- [Work to be completed]
Leaving out every picture, copy the lines of the data exactly, from the first through the line containing "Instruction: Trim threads".

- [Collected material]
-=-=-

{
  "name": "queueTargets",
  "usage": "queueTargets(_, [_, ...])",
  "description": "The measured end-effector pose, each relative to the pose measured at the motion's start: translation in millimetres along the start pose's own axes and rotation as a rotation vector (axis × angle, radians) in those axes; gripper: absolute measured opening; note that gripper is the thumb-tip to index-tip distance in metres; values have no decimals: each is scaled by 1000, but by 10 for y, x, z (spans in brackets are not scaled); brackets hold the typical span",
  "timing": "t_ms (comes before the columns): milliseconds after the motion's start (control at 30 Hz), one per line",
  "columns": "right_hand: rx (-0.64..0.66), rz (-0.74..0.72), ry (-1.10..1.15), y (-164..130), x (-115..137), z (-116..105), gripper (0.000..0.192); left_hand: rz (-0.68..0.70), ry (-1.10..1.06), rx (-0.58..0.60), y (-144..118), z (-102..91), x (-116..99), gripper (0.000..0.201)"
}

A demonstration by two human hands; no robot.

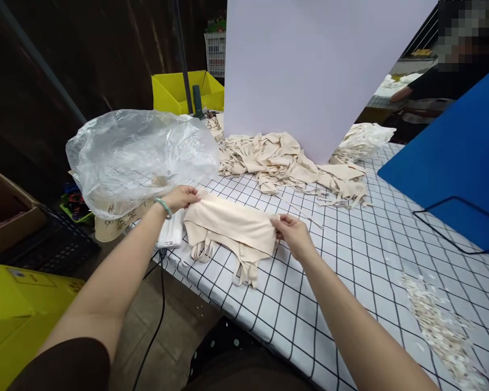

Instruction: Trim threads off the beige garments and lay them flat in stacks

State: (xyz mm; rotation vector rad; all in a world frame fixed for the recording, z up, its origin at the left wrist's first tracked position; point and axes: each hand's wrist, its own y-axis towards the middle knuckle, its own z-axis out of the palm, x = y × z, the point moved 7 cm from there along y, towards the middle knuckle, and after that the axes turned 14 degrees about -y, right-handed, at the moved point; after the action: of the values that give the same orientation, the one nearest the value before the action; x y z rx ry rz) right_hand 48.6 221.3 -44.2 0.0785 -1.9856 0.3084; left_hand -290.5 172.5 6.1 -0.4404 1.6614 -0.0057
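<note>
A beige strappy top (236, 220) lies spread near the table's front edge, its thin straps hanging toward me. My left hand (181, 198) pinches its upper left corner between thumb and fingers. At the opposite side, my right hand (291, 231) grips the right edge the same way, so the cloth stretches between both hands. Beside my left wrist, a white device (170, 234) with a black cable sits partly under the garment's left side. Behind the top is a loose heap of similar beige garments (269, 157).
A clear plastic bag (142, 152) bulges at the left of the checked table (301, 309). Pale panel (301, 70) and blue panel (464, 163) stand at the back and right. Small white scraps (436, 320) lie at right. A person (444, 92) is beyond. Yellow bins (20, 315) flank the left.
</note>
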Motion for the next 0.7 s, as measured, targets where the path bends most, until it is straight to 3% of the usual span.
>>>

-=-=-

- [Answer to this problem]
{
  "name": "queueTargets",
  "usage": "queueTargets(_, [_, ...])",
  "description": "The measured end-effector pose, each relative to the pose measured at the motion's start: translation in millimetres along the start pose's own axes and rotation as a rotation vector (axis × angle, radians) in those axes; gripper: absolute measured opening; note that gripper is the thumb-tip to index-tip distance in metres; values have no decimals: each is scaled by 1000, but by 10 for y, x, z (spans in brackets are not scaled); brackets hold the typical span",
  "timing": "t_ms (comes before the columns): milliseconds after the motion's start (control at 30 Hz), one per line",
  "columns": "right_hand: rx (-0.64..0.66), rz (-0.74..0.72), ry (-1.10..1.15), y (-164..130), x (-115..137), z (-116..105), gripper (0.000..0.192); left_hand: rz (-0.68..0.70), ry (-1.10..1.06), rx (-0.58..0.60), y (-144..118), z (-102..91), x (-116..99), gripper (0.000..0.201)"
}

A demonstration by two human hands; no robot.


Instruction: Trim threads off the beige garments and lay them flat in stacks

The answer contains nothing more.